They do have the option when someone wants to introduce 2 people, to let you choose between a few of them. So that's kind of nice. But yeah, I finally figured out it's best to not try to control things in this game. It's about the only interesting thing left in the game, to let it surprise you with ugly/creepy baby faces, and weird couplings.

I just think it needs more content. When you look at other games, and compare TL's amount of content, it's seriously lacking. Sure the content it has is entertaining and cute, but it starts getting repetitive very fast, because there's just not enough variations or things for the player to do. I'd say after 2-3 weeks, you've literally seen EVERYTHING the game can do, and there's no more surprises.


----------



## MagicalCat590

LyraVale said:


> They do have the option when someone wants to introduce 2 people, to let you choose between a few of them. So that's kind of nice. But yeah, I finally figured out it's best to not try to control things in this game. It's about the only interesting thing left in the game, to let it surprise you with ugly/creepy baby faces, and weird couplings.
> 
> *I just think it needs more content. When you look at other games, and compare TL's amount of content, it's seriously lacking.* Sure the content it has is entertaining and cute, but it starts getting repetitive very fast, because there's just not enough variations or things for the player to do. I'd say after 2-3 weeks, you've literally seen EVERYTHING the game can do, and there's no more surprises.



Yeah, that's understandable. The current TL is a bit like playing The Sims 3 with no expansion packs, stuff packs, or store content, and I know how quickly people can get tired of that. But I still love the game for what it is and I'm having a lot of fun playing it right now. It would have been awesome if there had been some DLC for it or if the Miis passed away like they do in The Sims. I mean, I'd rather play with the new Miis than just have the old ones keep on having kids over and over again. I also think it's really annoying that the Miis keep their apartments once they get married. If they didn't do that, then there'd be even more room for new Miis and Nintendo could have included, like, a singles' condo building for newly divorced Miis or whatever.


----------



## LyraVale

MagicalCat590 said:


> Yeah, that's understandable. The current TL is a bit like playing The Sims 3 with no expansion packs, stuff packs, or store content, and I know how quickly people can get tired of that. But I still love the game for what it is and I'm having a lot of fun playing it right now. It would have been awesome if there had been some DLC for it or if the Miis passed away like they do in The Sims. I mean, I'd rather play with the new Miis than just have the old ones keep on having kids over and over again. I also think it's really annoying that the Miis keep their apartments once they get married. If they didn't do that, then there'd be even more room for new Miis and Nintendo could have included, like, a singles' condo building for newly divorced Miis or whatever.
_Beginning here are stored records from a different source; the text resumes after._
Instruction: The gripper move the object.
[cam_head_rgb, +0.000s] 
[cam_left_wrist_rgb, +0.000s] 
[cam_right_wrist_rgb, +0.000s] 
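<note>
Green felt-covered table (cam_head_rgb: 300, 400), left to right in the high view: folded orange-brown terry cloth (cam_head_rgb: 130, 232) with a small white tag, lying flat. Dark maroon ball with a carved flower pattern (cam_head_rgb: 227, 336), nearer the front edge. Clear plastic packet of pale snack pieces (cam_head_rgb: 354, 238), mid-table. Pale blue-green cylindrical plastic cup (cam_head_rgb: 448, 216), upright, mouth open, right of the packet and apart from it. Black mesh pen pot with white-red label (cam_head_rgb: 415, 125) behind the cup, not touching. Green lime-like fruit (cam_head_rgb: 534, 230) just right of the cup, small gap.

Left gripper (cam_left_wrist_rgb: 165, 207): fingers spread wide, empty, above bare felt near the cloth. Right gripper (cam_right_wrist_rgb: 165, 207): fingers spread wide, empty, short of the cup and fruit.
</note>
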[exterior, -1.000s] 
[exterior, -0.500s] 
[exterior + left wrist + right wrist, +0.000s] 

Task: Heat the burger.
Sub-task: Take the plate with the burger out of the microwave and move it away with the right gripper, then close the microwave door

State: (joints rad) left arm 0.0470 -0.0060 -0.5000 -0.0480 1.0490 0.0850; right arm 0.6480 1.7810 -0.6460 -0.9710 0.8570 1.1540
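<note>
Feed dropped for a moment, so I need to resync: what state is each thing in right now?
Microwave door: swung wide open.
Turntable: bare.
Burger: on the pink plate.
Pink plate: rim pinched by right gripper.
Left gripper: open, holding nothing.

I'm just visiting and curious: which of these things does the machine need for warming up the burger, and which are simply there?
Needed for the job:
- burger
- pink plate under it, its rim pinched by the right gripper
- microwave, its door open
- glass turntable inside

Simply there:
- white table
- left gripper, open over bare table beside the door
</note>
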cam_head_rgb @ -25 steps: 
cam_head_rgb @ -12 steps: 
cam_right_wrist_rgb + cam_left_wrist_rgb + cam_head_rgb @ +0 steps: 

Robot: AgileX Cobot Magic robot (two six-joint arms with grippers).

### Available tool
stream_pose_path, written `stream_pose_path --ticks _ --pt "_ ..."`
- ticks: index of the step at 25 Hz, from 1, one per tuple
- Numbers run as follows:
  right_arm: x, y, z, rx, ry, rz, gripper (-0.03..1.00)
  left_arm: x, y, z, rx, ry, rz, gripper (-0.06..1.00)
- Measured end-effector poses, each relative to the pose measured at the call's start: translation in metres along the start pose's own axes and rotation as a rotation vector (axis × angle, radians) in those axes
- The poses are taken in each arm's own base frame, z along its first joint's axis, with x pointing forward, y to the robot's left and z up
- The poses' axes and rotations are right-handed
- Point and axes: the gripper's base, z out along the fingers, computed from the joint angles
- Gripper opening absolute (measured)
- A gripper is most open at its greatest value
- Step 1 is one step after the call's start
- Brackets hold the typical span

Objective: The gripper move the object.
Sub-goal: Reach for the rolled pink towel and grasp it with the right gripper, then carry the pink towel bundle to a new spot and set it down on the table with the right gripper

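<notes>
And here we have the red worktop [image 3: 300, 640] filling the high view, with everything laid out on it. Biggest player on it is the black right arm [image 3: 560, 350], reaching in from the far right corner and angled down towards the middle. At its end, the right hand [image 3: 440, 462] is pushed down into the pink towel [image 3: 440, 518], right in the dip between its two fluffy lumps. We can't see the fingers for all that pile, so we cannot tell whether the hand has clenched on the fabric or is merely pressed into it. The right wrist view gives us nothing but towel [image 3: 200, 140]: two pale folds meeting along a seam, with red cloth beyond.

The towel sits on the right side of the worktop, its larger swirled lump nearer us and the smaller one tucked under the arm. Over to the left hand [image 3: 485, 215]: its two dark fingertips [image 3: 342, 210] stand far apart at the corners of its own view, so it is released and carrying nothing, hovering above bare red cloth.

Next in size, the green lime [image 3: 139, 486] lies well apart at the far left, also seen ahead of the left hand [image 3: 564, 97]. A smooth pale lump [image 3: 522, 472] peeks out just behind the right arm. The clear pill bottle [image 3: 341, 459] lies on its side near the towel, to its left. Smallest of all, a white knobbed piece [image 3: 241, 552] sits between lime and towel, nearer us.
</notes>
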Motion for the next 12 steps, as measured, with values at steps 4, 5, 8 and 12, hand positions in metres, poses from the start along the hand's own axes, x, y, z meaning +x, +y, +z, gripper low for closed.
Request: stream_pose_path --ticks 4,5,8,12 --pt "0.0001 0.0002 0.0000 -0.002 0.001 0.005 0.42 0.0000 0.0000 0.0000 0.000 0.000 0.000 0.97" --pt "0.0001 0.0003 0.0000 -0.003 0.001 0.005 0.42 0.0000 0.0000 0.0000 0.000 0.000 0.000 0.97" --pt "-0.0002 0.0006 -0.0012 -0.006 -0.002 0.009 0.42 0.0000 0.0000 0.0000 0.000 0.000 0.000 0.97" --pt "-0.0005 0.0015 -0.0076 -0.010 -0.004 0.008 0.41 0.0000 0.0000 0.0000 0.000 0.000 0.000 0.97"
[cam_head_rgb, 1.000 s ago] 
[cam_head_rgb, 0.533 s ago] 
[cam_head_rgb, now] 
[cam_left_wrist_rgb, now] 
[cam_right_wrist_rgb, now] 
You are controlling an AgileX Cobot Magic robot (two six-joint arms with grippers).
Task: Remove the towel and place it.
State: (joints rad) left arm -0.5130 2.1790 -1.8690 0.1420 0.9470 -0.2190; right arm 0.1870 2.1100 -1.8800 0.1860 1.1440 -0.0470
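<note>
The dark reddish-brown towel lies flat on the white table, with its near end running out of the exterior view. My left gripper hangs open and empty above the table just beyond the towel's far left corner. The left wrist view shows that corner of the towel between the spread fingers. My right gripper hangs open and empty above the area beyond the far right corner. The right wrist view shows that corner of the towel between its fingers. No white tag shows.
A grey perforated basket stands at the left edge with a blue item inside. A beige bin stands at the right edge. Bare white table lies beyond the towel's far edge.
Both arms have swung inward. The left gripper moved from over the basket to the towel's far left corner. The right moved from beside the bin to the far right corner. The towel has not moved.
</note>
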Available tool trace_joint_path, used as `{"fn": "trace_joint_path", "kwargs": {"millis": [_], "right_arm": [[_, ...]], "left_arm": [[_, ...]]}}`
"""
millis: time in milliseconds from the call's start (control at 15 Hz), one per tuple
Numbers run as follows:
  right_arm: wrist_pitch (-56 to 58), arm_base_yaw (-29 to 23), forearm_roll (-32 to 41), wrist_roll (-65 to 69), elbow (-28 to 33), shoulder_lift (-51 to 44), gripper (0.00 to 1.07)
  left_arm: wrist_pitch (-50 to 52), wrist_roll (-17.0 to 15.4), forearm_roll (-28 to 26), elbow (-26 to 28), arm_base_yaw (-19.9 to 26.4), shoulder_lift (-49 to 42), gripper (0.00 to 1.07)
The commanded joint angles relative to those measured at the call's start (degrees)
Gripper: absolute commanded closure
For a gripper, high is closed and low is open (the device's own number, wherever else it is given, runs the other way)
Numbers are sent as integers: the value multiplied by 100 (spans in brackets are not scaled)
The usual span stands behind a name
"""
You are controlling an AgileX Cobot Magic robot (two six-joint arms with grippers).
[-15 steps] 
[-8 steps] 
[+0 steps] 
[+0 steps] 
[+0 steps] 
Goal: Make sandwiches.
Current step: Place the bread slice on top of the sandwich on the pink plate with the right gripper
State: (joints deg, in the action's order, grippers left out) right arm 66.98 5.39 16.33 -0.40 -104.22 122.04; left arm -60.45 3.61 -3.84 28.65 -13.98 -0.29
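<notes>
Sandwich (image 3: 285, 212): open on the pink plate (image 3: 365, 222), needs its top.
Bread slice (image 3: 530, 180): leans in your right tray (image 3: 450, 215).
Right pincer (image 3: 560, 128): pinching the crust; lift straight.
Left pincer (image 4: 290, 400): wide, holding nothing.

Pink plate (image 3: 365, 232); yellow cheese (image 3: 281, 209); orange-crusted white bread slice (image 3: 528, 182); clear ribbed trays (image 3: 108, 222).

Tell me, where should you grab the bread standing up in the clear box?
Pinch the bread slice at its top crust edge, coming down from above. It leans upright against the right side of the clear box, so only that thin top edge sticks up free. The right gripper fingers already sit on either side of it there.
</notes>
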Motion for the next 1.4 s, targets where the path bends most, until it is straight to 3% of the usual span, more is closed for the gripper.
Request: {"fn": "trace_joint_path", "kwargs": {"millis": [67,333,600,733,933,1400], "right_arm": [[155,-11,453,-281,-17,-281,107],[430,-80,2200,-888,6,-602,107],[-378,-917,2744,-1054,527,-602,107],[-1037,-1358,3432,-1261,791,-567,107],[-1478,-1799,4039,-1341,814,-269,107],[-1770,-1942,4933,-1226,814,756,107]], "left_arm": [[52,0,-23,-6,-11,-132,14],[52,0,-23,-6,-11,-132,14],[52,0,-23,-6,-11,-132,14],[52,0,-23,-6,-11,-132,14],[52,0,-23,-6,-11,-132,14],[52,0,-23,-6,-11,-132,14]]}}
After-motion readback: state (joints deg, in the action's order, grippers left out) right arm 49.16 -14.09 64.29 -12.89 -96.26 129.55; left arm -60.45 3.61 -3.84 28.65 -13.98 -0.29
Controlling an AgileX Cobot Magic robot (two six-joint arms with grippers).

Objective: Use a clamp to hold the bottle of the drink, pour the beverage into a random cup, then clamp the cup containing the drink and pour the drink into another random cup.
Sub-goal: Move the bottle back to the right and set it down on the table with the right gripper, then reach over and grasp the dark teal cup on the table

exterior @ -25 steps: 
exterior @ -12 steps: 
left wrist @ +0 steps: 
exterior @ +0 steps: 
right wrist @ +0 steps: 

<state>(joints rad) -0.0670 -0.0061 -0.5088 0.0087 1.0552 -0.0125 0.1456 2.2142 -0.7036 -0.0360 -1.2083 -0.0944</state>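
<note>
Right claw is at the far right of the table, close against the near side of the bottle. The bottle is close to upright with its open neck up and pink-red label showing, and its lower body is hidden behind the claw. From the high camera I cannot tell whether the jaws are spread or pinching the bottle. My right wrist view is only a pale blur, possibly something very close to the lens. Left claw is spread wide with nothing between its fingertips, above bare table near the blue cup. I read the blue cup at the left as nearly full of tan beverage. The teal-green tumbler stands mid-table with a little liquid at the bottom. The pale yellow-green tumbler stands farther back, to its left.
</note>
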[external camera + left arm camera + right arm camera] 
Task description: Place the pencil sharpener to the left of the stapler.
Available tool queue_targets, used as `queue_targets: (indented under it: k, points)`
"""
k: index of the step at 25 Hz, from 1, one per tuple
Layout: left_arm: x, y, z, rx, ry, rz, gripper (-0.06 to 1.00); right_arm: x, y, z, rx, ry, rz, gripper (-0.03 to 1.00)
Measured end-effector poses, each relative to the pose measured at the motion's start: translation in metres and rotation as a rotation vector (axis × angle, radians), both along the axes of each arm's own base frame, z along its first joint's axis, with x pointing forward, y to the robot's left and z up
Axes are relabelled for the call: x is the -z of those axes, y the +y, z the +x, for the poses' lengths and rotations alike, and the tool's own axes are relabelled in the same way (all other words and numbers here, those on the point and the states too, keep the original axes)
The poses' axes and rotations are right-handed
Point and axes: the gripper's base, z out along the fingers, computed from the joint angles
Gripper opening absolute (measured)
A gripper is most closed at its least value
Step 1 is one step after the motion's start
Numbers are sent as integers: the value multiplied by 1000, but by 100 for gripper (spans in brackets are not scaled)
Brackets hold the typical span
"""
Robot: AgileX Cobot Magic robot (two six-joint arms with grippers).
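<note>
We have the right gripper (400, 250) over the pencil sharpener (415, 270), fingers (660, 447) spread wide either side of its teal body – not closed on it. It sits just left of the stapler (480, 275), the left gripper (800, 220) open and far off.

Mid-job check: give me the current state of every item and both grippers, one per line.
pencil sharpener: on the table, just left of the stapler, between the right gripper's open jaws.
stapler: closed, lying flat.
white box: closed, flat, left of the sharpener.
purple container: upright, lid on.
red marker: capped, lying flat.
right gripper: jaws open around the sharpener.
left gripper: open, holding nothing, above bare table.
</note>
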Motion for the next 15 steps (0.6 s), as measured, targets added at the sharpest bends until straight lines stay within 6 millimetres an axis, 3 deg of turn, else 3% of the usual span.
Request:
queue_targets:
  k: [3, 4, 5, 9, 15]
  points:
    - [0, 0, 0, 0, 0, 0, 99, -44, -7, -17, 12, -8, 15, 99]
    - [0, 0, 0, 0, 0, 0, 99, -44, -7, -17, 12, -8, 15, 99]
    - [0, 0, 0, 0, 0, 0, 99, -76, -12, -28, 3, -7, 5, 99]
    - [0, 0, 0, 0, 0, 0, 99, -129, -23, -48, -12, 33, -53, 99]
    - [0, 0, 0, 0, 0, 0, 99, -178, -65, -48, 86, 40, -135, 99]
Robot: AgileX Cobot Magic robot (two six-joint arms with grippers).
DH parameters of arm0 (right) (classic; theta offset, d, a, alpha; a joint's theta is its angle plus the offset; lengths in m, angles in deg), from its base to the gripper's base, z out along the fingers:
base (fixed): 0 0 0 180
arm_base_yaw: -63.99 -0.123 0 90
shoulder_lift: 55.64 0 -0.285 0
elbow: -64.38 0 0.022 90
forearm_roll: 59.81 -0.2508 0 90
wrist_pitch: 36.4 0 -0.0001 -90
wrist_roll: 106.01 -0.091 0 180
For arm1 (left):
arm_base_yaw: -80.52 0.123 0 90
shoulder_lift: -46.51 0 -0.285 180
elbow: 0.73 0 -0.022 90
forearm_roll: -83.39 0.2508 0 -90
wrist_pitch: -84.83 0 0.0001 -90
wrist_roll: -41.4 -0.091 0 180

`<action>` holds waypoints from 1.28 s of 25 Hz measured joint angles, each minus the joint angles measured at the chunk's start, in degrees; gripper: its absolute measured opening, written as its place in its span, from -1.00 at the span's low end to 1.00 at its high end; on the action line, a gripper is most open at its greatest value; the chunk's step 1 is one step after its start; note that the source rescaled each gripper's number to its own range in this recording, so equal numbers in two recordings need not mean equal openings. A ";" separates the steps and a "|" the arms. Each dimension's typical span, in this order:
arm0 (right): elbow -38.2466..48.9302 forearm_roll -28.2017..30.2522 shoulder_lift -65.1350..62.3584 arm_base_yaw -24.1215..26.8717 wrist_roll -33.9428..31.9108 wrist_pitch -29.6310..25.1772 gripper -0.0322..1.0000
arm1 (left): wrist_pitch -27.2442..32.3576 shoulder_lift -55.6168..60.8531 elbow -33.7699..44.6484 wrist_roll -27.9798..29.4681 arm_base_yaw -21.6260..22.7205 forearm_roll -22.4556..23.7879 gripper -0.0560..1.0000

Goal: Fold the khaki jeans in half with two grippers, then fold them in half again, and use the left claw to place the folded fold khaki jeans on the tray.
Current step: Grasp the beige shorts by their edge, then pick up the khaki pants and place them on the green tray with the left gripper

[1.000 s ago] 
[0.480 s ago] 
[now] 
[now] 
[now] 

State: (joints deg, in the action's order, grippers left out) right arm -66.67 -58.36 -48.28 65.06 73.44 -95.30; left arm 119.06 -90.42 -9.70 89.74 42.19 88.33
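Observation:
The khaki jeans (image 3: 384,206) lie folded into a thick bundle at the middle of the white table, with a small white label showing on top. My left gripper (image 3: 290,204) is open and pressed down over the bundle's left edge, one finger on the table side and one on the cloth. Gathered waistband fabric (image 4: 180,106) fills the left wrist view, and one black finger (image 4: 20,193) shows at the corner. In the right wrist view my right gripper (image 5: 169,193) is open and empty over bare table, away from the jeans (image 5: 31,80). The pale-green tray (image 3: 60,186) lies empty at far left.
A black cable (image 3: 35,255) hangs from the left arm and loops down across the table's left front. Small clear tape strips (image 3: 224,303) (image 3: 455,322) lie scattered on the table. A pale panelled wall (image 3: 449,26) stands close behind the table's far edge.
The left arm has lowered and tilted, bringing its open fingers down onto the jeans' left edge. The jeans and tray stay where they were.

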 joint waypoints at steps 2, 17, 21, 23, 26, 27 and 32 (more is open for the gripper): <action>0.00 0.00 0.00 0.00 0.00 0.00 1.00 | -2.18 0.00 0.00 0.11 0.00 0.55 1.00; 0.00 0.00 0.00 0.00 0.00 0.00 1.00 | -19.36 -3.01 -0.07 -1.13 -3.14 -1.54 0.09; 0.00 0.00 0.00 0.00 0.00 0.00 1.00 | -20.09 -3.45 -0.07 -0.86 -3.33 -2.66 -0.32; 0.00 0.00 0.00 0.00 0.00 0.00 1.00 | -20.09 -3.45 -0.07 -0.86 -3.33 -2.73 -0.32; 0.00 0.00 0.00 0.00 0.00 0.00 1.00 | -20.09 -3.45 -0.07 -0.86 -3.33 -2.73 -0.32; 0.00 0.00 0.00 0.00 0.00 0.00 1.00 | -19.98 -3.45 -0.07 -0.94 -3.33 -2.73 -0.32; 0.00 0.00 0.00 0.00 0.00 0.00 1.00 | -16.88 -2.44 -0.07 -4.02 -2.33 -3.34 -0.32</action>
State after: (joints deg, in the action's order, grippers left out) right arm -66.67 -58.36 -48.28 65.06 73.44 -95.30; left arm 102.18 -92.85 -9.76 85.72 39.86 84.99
I like your ideas, becaue they would add more content. That's what the game needs. Yes it is fun at first, I enjoyed it for a while too. But then it doesn't give you a reason to keep playing long term. 

I guess if someone has 20 games, they just like to jump around from game to game and try each out for a while. They would like this game. But I like games that I can really settle into. I'm glad I experienced this game though. I just think it should have been one of those $10 games you can buy in the eShop.


----------



## ThomasNLD

I went from being a more "hardcore" gamer (shooters, strategy and more difficult adventure games) to a casual gamer and it fits my style. I love that you can just ignore the game for a while and it doesn`t ask you to do a lot of stuff I don`t feel like doing. To many games force you to do things, thats why I like games with a certain amount of freedom to it, like Animal Crossing, Harvest Moon and Fire Emblem.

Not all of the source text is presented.